Published by Samuel French in Ten-Minute Plays: Volume 5, 2000
Ten-Minute Comedy, 7 pages
"In white, all your senses are heightened. You hear new sounds, smell more smells. You develop a whole new set of senses." - Six
Sheri Wilner is a working, award-winning playwright whose plays have premiered across the country. She's a two-time winner of the Heideman Award, the prize awarded to the winner of the Actors Theatre of Louisville 10-minute play contest. Labor Day is one of her winning plays.
Labor Day features an ensemble of six characters, simply named One through Six, who are having a Labor Day party on the eve of the holiday. They're all dressed in white, the furnishings and decorations are white, even the food is white. Throughout the piece they play a simple game.

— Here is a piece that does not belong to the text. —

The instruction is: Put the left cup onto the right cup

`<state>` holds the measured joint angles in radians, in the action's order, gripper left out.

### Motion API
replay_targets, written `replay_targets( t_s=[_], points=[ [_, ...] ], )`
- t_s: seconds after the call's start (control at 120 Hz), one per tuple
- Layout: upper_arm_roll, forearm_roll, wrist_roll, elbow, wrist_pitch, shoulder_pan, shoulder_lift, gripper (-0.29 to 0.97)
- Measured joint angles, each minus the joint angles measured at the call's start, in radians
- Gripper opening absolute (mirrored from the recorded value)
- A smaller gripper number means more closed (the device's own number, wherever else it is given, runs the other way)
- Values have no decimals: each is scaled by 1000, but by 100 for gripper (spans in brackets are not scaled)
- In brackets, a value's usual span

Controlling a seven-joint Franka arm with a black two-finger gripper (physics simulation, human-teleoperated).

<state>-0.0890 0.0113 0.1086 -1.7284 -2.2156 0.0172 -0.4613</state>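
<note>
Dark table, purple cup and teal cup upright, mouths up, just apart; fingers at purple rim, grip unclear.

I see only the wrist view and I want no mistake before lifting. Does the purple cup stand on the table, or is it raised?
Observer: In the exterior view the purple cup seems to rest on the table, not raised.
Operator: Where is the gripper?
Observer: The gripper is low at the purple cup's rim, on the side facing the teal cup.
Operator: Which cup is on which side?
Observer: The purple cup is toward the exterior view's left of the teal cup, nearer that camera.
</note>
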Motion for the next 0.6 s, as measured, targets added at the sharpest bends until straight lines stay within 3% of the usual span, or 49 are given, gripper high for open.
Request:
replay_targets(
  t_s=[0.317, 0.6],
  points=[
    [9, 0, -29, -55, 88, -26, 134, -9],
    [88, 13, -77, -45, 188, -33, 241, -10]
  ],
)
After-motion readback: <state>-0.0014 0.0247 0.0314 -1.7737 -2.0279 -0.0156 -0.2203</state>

When each player has their turn, they hit themselves on the chest and then say one word, like "sale," "trash," or "noise." The game is never fully explained in the stage directions, and the reader and audience are left to their own devices to figure it out.

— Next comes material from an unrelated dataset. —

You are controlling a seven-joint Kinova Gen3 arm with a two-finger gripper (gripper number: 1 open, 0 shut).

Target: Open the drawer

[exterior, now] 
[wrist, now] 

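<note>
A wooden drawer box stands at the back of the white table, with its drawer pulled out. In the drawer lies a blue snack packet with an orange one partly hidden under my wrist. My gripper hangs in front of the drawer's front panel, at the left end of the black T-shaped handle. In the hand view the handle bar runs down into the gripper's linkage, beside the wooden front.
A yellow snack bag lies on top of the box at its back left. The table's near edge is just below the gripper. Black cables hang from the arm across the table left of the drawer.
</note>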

The first hint toward the rules of the game comes on the second page when Six, the first to be called out of the game for having said two words instead of one, says, "If it were my WHITE party, I wouldn't serve WHITE wine." Five, playing the game, then repeats "wine." Six continues, "White wine is white in name only." Perhaps you've already figured it out, but, if not, there's another clue a page later when Five says, "house," which of course someone has already said. As Three puts it, "Oh please, of course someone said White House." Right there, I think it becomes rather obvious.
The interesting part of Labor Day to me is that Wilner isn't concerned with over-explaining everything. When you get the game, you get it. She trusts that the piece is otherwise interesting enough that you'll keep paying attention. Of course, the piece is only ten minutes long and the audience is only "lost" for a minute or two.
Furthermore, Labor Day is not about the game. It's about Six who, at 29, is at least a year older than the rest of the characters and is lamenting the end of the summer and the change of seasons as she wants to stop time. This year, she won't do it. She's staying in her white clothes and thereby stopping the passage of time. This is spelled out in a monologue and, unlike the game, the audience doesn't have to work to discover what is going on. Even if someone misses the rules of the game, they'll still understand the point of the play. I think figuring out the game just serves to sharpen interest levels and involvement.